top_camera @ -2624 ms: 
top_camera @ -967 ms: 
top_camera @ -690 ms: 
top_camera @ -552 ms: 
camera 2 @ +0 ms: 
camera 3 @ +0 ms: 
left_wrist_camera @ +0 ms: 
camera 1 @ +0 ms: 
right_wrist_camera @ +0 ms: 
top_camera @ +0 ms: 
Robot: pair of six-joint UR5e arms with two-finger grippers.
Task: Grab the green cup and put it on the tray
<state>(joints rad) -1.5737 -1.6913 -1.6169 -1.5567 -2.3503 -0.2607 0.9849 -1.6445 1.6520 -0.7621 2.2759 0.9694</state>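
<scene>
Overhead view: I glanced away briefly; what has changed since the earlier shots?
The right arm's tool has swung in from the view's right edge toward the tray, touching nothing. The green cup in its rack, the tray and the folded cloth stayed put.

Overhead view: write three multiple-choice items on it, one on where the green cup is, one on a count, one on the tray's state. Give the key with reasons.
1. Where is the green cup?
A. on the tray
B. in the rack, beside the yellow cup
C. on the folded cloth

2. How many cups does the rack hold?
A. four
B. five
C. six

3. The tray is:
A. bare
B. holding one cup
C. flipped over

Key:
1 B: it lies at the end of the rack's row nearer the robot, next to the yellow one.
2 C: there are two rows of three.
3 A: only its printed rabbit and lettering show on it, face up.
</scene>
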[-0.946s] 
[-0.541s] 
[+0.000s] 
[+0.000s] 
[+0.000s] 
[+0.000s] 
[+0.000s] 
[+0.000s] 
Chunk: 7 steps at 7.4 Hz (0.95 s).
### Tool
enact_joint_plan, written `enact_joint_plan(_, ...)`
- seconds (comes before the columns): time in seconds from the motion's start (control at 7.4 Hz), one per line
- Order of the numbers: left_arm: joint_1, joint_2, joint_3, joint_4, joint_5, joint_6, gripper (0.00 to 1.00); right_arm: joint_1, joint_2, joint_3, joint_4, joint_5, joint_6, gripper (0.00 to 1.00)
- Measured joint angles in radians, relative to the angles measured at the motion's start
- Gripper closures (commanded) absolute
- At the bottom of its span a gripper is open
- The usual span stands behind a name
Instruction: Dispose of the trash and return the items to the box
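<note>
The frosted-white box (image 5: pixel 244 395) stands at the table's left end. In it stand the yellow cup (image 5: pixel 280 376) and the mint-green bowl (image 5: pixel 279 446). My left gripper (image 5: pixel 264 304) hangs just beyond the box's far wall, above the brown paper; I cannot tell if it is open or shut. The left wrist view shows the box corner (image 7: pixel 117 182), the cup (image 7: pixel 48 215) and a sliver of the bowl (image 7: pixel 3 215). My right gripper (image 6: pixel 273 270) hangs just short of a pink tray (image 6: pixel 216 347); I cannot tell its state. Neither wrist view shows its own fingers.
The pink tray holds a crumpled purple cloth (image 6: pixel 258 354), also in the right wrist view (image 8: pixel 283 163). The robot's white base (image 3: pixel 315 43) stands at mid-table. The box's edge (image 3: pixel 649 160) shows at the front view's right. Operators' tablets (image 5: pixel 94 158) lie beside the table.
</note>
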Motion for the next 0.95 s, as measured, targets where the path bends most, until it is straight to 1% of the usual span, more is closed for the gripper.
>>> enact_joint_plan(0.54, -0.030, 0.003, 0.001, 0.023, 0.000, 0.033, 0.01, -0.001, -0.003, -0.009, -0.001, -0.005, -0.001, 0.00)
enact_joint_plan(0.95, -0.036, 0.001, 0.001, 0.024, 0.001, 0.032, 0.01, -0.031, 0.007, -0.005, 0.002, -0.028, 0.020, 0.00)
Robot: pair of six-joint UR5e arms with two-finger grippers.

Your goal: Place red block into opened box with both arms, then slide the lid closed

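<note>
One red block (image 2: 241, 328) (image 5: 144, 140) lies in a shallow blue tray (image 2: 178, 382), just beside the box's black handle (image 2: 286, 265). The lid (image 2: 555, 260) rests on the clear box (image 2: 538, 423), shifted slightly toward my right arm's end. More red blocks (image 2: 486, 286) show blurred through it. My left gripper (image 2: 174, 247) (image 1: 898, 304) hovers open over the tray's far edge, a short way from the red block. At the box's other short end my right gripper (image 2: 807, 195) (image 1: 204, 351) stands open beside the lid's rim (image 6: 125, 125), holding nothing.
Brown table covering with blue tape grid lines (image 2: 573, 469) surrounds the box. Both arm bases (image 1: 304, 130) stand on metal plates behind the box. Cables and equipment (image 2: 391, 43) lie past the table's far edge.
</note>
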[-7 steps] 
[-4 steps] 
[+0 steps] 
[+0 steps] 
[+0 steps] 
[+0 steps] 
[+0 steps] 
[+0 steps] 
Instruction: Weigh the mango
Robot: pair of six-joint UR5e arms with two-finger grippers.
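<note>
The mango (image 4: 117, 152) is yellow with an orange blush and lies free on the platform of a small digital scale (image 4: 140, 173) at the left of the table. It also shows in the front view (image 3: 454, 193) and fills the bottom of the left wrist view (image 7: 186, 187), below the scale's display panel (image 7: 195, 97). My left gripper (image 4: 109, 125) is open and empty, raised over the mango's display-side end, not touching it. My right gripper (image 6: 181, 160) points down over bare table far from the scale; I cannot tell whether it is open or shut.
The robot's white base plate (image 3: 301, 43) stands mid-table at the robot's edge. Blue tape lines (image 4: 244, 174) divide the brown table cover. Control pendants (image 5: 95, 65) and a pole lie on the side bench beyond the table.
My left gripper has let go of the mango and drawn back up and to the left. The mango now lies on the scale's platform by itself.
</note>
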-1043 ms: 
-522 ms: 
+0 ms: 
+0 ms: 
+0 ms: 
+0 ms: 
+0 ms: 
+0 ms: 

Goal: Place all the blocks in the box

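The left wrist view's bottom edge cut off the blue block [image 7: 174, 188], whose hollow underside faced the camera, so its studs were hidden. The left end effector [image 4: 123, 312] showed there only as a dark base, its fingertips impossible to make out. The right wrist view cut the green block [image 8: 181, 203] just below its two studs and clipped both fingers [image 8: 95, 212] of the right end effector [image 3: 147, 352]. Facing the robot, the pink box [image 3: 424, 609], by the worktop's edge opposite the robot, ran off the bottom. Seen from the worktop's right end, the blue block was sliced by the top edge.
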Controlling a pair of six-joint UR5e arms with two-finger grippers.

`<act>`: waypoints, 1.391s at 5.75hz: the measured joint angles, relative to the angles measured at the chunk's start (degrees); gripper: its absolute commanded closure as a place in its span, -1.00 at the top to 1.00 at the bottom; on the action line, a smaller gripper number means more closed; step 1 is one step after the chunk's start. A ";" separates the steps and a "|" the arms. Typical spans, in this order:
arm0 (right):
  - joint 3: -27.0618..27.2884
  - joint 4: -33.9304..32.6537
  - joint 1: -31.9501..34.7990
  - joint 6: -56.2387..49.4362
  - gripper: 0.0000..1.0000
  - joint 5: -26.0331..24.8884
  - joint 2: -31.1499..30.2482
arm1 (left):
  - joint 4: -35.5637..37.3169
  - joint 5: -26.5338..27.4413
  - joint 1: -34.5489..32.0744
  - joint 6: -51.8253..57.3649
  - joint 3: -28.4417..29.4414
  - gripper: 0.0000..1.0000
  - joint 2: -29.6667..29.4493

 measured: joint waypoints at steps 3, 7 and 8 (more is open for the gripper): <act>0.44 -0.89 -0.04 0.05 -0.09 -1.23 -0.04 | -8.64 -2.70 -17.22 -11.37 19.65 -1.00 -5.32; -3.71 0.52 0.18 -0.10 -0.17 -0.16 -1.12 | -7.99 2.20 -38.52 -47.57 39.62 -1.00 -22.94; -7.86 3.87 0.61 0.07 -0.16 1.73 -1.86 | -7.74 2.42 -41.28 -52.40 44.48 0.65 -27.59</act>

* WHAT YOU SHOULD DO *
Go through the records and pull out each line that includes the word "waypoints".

* EXERCISE SOLUTION *
`<act>`: waypoints, 1.391s at 5.75hz: the measured joint angles, relative to the angles measured at the chunk's start (degrees); gripper: its absolute commanded closure as a place in its span, -1.00 at the top to 1.00 at the bottom; on the action line, a smaller gripper number means more closed; step 1 is one step after the chunk's start. A ";" separates the steps and a "|" the arms. Typical spans, in this order:
 measured: joint waypoints at steps 3, 7 and 8 (more is open for the gripper): <act>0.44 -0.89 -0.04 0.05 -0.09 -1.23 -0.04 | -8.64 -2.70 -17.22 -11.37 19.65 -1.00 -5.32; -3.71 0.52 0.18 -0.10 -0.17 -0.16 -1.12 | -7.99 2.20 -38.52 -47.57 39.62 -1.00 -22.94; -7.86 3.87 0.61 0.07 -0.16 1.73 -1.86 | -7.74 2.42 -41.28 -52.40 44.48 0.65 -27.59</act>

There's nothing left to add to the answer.